*What to produce:* The response must consist of the complete listing below, reproduced without alteration.

*Available data:*
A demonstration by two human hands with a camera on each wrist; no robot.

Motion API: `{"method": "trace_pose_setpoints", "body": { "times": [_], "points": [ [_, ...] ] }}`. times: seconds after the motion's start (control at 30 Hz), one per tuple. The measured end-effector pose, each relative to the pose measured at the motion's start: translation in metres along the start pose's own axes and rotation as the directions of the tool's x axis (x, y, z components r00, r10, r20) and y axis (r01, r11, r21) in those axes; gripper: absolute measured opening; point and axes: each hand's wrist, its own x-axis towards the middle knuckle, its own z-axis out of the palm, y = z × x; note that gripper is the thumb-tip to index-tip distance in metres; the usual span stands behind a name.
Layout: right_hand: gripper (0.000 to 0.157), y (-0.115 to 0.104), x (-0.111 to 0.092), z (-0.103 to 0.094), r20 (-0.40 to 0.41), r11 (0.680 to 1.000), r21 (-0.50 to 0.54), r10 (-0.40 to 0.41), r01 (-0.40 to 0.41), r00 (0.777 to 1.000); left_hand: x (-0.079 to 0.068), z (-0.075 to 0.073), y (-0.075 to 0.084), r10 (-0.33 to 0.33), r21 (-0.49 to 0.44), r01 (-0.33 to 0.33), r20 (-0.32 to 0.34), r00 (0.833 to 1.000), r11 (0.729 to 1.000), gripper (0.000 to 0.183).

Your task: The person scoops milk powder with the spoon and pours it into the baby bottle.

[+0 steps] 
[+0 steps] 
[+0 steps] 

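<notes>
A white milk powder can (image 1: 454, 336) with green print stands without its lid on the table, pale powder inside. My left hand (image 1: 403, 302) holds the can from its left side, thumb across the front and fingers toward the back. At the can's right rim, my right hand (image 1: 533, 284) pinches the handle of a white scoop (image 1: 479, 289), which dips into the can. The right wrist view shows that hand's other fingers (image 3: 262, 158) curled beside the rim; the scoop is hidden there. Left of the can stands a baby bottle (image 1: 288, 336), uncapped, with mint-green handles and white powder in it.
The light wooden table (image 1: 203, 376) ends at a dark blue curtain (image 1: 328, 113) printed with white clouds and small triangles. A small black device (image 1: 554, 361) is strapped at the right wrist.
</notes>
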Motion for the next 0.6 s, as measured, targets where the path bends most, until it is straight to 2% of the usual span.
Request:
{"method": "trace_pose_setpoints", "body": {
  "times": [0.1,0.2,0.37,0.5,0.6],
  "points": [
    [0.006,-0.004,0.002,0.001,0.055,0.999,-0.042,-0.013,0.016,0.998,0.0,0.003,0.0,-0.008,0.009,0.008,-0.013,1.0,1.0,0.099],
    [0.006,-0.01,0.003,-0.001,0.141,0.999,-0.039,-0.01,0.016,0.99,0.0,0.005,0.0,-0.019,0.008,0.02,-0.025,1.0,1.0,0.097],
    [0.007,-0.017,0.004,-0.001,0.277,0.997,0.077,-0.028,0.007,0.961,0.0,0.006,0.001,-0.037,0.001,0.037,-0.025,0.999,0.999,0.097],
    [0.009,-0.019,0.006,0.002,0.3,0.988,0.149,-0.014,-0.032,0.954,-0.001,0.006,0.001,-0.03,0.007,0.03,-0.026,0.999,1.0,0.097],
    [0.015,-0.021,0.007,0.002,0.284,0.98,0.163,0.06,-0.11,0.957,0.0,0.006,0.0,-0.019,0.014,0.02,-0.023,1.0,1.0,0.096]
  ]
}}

*Your solution:*
A demonstration by two human hands with a camera on each wrist; no robot.

Motion API: `{"method": "trace_pose_setpoints", "body": { "times": [_], "points": [ [_, ...] ] }}`. times: seconds after the motion's start (control at 30 Hz), one per tuple. The measured end-effector pose, each relative to the pose measured at the motion's start: translation in metres along the start pose's own axes and rotation as the directions of the tool's x axis (x, y, z components r00, r10, r20) and y axis (r01, r11, r21) in those axes; gripper: absolute measured opening; point and axes: each hand's wrist, its own x-axis towards the middle knuckle, its own z-axis out of the palm, y = z × x; note that gripper is the thumb-tip to index-tip distance in metres; the usual span stands behind a name.
Layout: right_hand: gripper (0.000 to 0.157), y (-0.115 to 0.104), x (-0.111 to 0.092), z (-0.103 to 0.094), r20 (-0.40 to 0.41), r11 (0.680 to 1.000), r21 (-0.50 to 0.54), r10 (-0.40 to 0.41), r01 (-0.40 to 0.41), r00 (0.777 to 1.000); left_hand: x (-0.079 to 0.068), z (-0.075 to 0.073), y (-0.075 to 0.084), r10 (-0.33 to 0.33), r21 (-0.49 to 0.44), r01 (-0.33 to 0.33), r20 (-0.32 to 0.34), r00 (0.833 to 1.000), r11 (0.729 to 1.000), gripper (0.000 to 0.183).

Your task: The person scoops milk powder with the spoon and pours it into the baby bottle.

[+0 steps] 
[+0 steps] 
[+0 steps] 

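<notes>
A white milk powder can (image 1: 454, 336) with green print stands without its lid on the table, pale powder inside. My left hand (image 1: 403, 302) holds the can from its left side, thumb across the front and fingers toward the back. At the can's right rim, my right hand (image 1: 533, 284) pinches the handle of a white scoop (image 1: 479, 289), which dips into the can. The right wrist view shows that hand's other fingers (image 3: 262, 158) curled beside the rim; the scoop is hidden there. Left of the can stands a baby bottle (image 1: 288, 336), uncapped, with mint-green handles and white powder in it.
The light wooden table (image 1: 203, 376) ends at a dark blue curtain (image 1: 328, 113) printed with white clouds and small triangles. A small black device (image 1: 554, 361) is strapped at the right wrist.
</notes>
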Motion for the next 0.6 s, as measured, targets where the path bends most, until it is straight to 2% of the usual span.
Request:
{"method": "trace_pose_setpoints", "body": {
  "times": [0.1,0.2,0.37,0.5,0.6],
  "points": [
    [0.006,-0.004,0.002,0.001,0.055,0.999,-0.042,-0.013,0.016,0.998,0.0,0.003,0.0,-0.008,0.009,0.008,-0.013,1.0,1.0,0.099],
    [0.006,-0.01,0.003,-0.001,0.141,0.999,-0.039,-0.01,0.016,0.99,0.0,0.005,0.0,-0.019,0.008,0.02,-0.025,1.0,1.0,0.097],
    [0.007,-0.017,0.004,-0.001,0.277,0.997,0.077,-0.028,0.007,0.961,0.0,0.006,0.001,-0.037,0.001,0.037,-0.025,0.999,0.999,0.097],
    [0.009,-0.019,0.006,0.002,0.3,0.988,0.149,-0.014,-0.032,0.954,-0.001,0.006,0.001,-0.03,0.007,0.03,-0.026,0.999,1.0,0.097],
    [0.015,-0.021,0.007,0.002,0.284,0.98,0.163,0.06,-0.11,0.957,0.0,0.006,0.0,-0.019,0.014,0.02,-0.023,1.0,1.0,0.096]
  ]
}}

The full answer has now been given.